Я медленно опустилась на стул и сжала руки на коленях, стараясь не слушать его голос, пока они обменивались с Эмилией и гостями приветствиями. От пришедшей пары меня отделили Никола и подружка Эмилии Леся, Сашка взялся за роль тамады снова, и вот уже Наиля прочитала со своей открытки поздравление и тоже что-то Эмилии подарила от них двоих.
— Ну нормально! — пыхтел Лапшин рядом со мной, пока я изо всех сил разделяла восторг именинницы от чего-то в красивой упаковке. — То есть я один, как дурак, приперся без подарка!.. Так, давайте третью за любовь — и не чокаясь!

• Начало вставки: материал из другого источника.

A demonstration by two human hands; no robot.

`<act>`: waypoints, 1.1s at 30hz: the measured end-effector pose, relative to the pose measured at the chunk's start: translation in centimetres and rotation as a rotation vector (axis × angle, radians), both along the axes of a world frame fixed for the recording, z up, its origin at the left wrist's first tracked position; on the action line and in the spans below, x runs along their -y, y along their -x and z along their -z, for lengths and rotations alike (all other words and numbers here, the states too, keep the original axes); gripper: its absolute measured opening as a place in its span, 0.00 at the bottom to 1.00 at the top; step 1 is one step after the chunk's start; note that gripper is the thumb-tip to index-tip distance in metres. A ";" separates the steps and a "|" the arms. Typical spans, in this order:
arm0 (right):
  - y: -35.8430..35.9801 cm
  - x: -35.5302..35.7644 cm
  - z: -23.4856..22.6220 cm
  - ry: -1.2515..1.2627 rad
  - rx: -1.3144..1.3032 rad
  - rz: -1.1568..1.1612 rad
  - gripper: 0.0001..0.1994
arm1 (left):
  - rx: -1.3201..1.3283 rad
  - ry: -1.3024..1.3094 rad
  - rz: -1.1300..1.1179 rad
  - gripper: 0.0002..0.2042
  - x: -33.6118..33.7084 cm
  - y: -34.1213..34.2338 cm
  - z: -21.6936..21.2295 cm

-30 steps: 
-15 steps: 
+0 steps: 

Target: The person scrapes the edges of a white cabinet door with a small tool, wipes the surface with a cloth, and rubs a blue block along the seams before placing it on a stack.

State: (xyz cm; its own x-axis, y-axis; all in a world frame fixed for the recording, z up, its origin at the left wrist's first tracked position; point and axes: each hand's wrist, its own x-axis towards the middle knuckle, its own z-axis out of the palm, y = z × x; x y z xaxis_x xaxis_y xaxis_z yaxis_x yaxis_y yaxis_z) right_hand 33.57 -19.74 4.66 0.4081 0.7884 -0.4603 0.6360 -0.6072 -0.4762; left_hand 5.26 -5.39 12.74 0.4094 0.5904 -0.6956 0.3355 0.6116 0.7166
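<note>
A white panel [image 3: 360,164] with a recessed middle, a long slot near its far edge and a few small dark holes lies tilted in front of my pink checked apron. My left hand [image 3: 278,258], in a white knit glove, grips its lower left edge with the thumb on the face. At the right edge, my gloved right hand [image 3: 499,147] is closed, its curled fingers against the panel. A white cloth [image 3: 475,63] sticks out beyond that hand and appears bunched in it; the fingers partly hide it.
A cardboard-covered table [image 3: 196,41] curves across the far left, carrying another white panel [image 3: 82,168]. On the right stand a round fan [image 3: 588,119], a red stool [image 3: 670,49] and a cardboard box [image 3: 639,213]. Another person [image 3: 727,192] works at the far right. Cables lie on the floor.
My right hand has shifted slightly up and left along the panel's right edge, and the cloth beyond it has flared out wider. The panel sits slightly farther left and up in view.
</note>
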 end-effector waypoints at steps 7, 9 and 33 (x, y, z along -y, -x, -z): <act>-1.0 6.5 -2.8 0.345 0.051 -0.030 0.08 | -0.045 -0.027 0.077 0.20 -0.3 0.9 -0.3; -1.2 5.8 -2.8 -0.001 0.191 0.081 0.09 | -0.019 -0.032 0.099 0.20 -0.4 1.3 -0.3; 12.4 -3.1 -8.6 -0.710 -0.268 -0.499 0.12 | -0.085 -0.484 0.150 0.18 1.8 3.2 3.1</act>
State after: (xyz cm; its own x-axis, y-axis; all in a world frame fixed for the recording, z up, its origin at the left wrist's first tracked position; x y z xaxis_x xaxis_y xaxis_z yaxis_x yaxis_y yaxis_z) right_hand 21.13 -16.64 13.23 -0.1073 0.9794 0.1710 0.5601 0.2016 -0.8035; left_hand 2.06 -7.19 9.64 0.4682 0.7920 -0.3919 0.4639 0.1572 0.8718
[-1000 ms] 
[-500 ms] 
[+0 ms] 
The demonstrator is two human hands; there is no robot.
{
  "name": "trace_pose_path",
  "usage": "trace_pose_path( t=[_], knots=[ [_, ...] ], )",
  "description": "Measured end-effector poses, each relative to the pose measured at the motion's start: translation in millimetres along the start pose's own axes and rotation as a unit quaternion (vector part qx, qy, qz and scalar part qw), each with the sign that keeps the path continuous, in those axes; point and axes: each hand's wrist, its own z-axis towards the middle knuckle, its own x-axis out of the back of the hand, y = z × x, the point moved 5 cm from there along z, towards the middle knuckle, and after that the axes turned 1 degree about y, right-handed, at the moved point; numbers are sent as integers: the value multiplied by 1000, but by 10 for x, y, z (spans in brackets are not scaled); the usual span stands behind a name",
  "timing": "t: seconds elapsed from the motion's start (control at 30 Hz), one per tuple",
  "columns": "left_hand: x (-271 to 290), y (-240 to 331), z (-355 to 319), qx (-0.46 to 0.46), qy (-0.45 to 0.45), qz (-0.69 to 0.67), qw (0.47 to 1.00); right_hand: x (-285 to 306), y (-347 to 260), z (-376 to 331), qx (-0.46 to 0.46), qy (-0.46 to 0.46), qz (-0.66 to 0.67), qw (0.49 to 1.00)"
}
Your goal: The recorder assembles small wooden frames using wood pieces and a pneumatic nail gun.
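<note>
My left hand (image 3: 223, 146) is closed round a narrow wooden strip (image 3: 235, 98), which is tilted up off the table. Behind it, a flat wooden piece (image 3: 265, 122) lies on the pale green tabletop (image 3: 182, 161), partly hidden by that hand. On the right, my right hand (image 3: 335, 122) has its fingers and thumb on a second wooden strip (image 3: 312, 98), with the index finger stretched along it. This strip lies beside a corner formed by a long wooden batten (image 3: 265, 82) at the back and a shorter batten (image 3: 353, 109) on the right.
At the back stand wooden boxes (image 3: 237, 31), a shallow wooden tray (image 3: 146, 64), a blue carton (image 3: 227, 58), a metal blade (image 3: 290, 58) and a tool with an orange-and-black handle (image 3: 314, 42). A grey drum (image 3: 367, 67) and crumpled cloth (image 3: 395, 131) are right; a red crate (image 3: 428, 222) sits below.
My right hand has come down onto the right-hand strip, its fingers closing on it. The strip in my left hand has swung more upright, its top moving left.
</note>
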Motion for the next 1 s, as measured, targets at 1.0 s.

Я не знала, что Егор и Эмилия общались настолько близко, но завязавшийся за столом разговор быстро все объяснил. Бабушка Эмилии страдала от астмы и частенько обращалась к Егору, чтобы он сделал ей укол. Могла бы в скорую звонить, конечно, но Егор жил через стенку, и бабушке достаточно было постучать, когда начинался приступ, чтобы он пришел.
— Так твоя бабушка переехала? — удивленно спросила я. — Я не знала.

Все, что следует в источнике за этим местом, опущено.